I wish to propose here an economic question for which I will, at least rhetorically, not admit of having an answer of my own.
Whether for crass political reasons or for genuine difference of opinion, the two American political parties are projecting diametrically opposed views of the nature of the present economic crisis and its probable outcome.
The Democrats state that the present depressed state of the economy is different both in quality and depth from any recession that we have seen since WW2. They seem to believe that, if left to its fate, the economy of the United States and therefore probably of the world will spiral downward into a dark abyss from which it might well not climb for a long, long time. In that pit would be; very high unemployment rates, deflation, low levels of investment, etc., We have not seen doctors and lawyers paid for their services with baskets of eggs and dead chickens for a long time, but that seems to be what the Democrats seem to think possible.

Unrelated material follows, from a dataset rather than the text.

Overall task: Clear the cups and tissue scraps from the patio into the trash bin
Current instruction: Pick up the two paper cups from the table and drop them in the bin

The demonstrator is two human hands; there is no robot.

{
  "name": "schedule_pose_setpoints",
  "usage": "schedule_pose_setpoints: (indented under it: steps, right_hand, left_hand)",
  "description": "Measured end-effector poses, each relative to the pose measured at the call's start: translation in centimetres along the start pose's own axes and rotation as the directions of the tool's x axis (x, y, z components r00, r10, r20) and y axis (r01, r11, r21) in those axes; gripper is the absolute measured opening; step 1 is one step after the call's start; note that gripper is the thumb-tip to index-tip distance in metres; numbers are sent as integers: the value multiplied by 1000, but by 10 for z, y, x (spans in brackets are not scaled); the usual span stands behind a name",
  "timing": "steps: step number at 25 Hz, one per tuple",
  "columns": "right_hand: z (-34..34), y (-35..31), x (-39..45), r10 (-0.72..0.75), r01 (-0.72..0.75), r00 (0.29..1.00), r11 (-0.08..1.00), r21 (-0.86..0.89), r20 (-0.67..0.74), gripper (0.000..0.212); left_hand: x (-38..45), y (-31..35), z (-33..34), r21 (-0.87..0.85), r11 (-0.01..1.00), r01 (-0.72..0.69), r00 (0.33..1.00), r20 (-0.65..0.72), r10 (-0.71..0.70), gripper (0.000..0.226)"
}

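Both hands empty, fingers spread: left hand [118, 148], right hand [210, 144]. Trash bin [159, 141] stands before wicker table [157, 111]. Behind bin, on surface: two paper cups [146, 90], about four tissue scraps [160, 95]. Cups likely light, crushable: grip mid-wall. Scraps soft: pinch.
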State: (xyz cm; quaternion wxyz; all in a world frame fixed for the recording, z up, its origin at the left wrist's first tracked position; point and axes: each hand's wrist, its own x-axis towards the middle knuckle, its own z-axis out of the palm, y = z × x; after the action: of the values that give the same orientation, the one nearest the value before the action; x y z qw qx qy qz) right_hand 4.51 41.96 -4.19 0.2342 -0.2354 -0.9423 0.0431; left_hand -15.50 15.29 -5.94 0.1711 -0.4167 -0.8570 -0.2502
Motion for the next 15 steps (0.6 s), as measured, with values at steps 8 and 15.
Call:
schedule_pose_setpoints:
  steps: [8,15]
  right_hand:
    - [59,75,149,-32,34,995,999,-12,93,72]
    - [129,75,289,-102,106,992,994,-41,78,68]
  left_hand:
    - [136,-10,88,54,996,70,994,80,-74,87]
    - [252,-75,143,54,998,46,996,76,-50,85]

On the other hand the Republicans seem to think, or at least to say, that what is going on is really just the trough inherent in an exceptionally deep business cycle. They seem to believe that if left alone the economy will "right" itself like a swamped boat, shrug off the water and rise to the surface. Having that view, they say that all the money being appropriated and disbursed for "recovery" is just unnecessary and a surreptitious means to enactment of the Democrats' desired socialist re-structuring of the United States. The belief in the "business cycle" theory of the crisis appears to be largely ideological, but subject to test by events, but the "socialist conspiracy" theory is, to some extent, supported by some of the items that the House Democrats chose to fund under the "stimulus" bill. The Democrats would argue of course that all expenditures are stimulative.
I am curious to hear the arguments on both sides. pl
PS Watch your language.
Curious:
Thanks for the info re: the Santelli hoax. And about this:
the former chief executive of HCA Inc. unveiled a $20 million campaign to pressure Democrats to enact health-care legislation based on free-market principles.
That's pretty funny -- the last thing that the plutocrats in the health care industry want is anything resembling "free-market principles".
Such principles would include economies of scale (rendered illegal in Bush's Medicare D plan), and the breakup of oligopolies such as, well, HCA!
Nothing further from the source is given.